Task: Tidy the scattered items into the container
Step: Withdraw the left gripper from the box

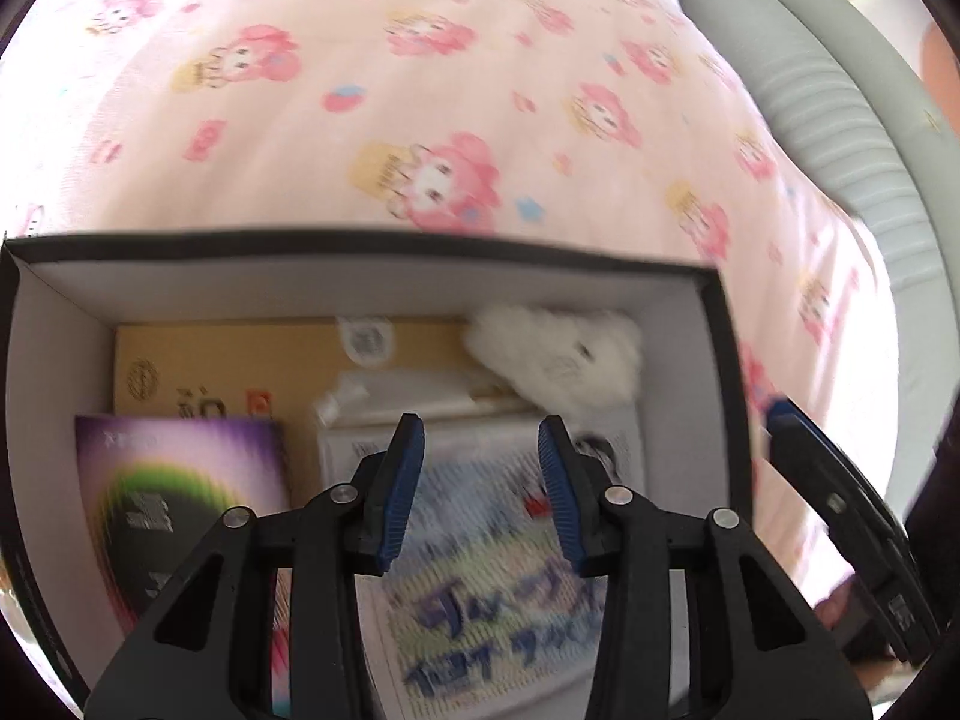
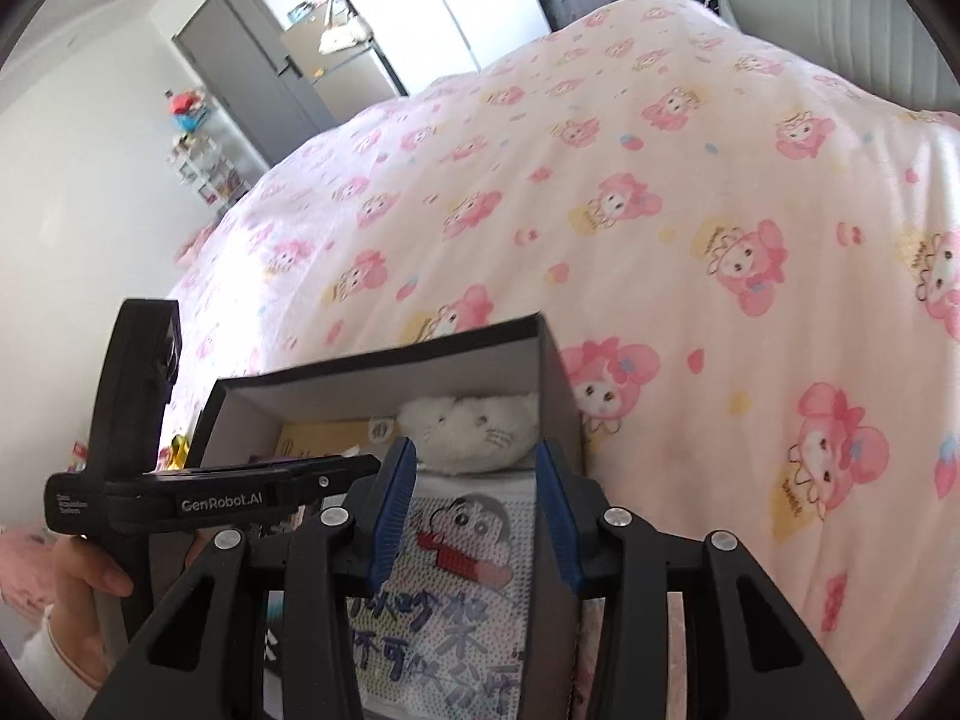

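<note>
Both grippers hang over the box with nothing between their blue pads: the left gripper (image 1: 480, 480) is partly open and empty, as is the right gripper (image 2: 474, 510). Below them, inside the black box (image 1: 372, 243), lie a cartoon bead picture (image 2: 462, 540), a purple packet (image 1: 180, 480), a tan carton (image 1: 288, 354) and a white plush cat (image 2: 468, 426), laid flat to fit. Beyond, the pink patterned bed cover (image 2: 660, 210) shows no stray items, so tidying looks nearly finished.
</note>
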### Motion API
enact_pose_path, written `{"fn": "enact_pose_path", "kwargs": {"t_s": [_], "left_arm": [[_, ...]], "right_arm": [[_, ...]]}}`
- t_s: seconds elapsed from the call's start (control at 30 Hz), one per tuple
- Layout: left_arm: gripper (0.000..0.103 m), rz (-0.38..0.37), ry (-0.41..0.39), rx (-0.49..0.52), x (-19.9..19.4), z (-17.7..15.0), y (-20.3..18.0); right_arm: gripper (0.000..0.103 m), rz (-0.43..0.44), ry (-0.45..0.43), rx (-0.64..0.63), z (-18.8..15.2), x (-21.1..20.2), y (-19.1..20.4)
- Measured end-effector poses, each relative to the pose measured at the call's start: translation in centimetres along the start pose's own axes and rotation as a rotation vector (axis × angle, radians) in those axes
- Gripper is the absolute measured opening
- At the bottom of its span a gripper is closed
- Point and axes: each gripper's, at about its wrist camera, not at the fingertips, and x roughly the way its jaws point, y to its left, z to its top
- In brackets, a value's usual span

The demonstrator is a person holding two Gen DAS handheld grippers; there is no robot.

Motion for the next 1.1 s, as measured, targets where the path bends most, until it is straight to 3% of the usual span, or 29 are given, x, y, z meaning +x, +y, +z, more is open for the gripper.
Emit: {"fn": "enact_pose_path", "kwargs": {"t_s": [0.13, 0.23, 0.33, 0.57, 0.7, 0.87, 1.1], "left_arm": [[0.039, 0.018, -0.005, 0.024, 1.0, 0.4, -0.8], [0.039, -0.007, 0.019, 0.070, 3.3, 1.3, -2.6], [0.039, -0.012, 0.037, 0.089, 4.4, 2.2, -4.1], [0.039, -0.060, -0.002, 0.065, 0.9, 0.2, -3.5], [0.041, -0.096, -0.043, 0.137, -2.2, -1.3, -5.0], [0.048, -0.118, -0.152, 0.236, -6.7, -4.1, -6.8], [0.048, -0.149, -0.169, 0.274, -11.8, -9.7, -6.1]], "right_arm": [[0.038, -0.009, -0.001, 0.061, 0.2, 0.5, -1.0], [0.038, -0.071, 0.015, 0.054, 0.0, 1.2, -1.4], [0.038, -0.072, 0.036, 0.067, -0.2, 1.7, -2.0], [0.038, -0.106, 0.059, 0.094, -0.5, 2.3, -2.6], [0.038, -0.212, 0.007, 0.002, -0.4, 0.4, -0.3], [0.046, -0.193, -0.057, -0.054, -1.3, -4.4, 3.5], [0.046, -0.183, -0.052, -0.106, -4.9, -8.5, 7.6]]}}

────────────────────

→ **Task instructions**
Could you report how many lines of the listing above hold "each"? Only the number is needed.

→ **Answer section**
2